__PROBLEM STATEMENT__: Of all the entries below, only the lines from the one with "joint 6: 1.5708" up to and including the one with "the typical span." are to be duplicated exactly.

__Stored items__:
....................
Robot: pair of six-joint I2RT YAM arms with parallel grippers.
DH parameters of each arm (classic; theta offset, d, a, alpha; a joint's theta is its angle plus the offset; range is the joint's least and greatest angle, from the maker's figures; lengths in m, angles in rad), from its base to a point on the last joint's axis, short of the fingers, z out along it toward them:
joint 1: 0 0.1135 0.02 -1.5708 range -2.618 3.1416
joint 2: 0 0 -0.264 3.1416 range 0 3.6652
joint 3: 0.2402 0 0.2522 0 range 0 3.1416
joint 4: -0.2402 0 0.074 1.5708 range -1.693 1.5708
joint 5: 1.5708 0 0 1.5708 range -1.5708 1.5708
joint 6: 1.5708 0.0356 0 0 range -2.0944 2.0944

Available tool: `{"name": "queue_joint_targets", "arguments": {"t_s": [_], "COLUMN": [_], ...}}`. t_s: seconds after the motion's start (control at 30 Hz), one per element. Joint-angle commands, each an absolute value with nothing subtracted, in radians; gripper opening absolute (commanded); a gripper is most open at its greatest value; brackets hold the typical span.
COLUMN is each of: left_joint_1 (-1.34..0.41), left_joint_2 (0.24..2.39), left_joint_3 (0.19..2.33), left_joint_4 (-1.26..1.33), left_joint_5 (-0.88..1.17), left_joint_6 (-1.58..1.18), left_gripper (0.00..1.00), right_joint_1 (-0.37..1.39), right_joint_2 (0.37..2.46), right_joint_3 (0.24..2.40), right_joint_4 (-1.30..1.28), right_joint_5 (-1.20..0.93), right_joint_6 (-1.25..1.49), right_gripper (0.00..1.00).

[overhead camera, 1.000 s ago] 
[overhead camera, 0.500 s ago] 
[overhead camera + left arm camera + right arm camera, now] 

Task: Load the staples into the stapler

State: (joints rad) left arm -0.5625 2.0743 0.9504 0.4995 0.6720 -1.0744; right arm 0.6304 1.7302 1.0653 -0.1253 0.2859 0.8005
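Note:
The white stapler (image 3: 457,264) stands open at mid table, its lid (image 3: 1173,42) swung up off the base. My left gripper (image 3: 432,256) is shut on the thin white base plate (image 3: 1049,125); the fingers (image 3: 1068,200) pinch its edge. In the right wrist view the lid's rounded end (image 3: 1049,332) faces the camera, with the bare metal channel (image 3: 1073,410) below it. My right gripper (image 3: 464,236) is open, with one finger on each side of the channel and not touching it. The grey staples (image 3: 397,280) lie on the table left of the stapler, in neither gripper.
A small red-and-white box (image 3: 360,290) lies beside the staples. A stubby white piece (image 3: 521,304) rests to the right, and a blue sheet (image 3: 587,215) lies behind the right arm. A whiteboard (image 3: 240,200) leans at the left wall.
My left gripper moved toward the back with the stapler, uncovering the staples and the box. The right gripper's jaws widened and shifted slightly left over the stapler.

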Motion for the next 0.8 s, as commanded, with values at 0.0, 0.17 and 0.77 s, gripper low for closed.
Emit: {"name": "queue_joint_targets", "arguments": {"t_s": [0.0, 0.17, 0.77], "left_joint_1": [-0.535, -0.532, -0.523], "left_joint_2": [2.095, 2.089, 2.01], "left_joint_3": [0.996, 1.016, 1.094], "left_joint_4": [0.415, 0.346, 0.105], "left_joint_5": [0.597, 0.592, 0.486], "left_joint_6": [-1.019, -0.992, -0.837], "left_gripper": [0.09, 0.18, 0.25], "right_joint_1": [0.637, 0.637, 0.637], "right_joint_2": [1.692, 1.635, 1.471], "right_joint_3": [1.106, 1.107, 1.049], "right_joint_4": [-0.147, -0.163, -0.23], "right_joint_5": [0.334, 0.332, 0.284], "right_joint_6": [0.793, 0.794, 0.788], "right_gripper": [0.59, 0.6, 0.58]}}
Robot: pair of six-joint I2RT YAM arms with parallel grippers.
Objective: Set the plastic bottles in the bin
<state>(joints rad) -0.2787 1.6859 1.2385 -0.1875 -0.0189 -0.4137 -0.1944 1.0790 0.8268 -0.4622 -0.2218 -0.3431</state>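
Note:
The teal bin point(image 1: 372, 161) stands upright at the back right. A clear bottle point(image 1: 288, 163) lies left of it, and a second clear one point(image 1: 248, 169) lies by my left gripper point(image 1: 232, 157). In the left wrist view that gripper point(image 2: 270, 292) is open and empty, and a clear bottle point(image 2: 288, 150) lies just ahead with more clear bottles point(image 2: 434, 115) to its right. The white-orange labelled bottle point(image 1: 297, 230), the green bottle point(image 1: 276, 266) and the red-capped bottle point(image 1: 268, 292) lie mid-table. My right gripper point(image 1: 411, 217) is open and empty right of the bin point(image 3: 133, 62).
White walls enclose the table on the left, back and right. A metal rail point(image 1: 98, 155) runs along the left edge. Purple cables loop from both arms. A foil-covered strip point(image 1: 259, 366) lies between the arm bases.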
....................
__COMPLETED TASK__:
joint 6: 1.5708 0.0356 0 0 range -2.0944 2.0944

Available tool: `{"name": "queue_joint_targets", "arguments": {"t_s": [_], "COLUMN": [_], ...}}`. t_s: seconds after the motion's start (control at 30 Hz), one per element. Joint-angle commands, each an absolute value with nothing subtracted, in radians; gripper opening absolute (commanded); a gripper is most open at its greatest value; brackets hold the typical span.

Nothing remains to be added to the output.